Our previous journey: Kuwait

Tuesday, September 18, 2007

Ronda di Ishbilya

Mumpung bulan puasa, Papin dkk usul ke bos Bader untuk masuk malam, instead of regular day work. Sehingga kami bisa bekerja lebih tenang, lebih konsentrasi dan tentu saja : bisa kerja sambil nyeruput kopi, sahur gratis ngga perlu bangun, pagi pulang tidur seharian, bangun tidur kuterus buka! Bader setuju-setuju saja. Dan dia pun ingin kerja malam juga, karena memang pada dasarnya dia juga night-worker. Sayang siang harinya dia banyak diganggu urusan departemen jadi ngga bisa ikutan shift malam.

Sebelumnya, Papin pernah kerja shift malam di departemen News di kantor lama selama... uhm.. 7 tahun dan sekarang kembali bekerja malam untuk 1 bulan. Memang bekerja malam memberikan kenikmatan tersendiri. Serasa lebih renyah dan gurih. Lebih santai, tenang bak nge-ronda jaga kampung.
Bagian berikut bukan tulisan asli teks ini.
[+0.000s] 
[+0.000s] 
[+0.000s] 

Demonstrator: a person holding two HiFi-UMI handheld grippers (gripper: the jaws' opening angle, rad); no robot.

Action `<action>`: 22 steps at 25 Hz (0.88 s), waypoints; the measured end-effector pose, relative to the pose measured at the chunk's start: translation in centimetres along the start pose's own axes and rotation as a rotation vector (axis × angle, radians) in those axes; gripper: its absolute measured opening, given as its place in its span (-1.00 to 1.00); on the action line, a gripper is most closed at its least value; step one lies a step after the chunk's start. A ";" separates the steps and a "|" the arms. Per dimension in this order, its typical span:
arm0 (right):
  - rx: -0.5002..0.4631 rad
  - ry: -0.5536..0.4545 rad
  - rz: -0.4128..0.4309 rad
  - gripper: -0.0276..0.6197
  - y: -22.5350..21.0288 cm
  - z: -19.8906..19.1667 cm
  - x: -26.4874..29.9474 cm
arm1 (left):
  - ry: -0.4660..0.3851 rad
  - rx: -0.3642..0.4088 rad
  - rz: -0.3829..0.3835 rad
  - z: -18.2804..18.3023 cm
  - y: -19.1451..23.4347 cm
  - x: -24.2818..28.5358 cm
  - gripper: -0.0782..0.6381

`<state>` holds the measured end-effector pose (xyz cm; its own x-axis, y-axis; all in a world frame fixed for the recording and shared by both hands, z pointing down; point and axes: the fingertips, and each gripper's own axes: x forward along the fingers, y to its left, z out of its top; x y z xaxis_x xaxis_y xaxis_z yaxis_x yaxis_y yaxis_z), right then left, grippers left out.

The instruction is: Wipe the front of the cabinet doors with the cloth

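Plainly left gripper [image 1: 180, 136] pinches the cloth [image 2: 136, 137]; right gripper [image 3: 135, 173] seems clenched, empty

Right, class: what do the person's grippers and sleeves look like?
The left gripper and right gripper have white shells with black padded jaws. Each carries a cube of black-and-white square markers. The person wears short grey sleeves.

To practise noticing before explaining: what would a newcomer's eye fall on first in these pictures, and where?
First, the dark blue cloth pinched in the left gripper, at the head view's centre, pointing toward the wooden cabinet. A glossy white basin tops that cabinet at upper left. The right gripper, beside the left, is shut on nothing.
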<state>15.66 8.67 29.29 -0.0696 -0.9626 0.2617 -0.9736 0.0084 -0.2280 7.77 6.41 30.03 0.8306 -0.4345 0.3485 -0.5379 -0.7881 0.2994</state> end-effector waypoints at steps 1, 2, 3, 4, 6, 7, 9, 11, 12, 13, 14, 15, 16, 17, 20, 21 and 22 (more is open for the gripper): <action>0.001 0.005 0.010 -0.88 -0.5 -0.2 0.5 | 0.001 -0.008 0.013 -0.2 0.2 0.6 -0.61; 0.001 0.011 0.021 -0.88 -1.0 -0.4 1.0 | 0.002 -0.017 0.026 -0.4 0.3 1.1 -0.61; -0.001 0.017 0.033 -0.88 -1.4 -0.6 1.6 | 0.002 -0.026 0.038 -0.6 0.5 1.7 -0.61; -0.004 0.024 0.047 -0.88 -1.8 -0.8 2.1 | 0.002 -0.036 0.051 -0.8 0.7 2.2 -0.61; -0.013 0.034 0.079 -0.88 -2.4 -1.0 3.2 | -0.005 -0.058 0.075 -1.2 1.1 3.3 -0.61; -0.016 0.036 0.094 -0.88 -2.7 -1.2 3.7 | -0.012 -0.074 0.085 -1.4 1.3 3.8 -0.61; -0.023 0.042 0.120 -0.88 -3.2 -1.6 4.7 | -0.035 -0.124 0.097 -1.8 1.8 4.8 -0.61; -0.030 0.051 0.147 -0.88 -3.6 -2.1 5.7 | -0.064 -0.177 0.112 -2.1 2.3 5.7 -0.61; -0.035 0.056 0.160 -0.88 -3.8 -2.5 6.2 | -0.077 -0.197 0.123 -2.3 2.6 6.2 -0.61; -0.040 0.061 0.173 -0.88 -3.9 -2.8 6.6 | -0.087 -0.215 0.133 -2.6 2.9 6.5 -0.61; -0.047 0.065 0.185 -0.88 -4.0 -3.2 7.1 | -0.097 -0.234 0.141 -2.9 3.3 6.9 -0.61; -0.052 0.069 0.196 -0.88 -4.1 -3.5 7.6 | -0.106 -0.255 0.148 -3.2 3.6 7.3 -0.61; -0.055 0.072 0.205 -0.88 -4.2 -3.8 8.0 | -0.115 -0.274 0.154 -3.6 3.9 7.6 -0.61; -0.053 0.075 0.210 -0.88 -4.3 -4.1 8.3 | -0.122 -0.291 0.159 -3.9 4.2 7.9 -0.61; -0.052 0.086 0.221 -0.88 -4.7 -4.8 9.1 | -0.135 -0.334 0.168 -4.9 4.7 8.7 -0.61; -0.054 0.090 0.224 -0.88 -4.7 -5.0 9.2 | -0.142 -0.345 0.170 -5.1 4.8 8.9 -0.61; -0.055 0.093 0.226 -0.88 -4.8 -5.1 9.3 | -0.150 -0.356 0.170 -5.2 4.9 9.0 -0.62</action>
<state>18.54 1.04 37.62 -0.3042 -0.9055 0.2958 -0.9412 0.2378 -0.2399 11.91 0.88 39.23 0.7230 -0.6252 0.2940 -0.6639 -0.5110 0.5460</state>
Paling baru blingsatan kalau ada maling iseng.

Hanya saja, kok begitu keluar ruangan saat pulang, matahari terasa lebih menusuk dan menyakitkan mata ya? Tampaknya sapa pagi matahari di Kuwait lebih pedas untuk mata kami yang belum tidur - dibanding saat dulu pulang shift malam di kantor lama.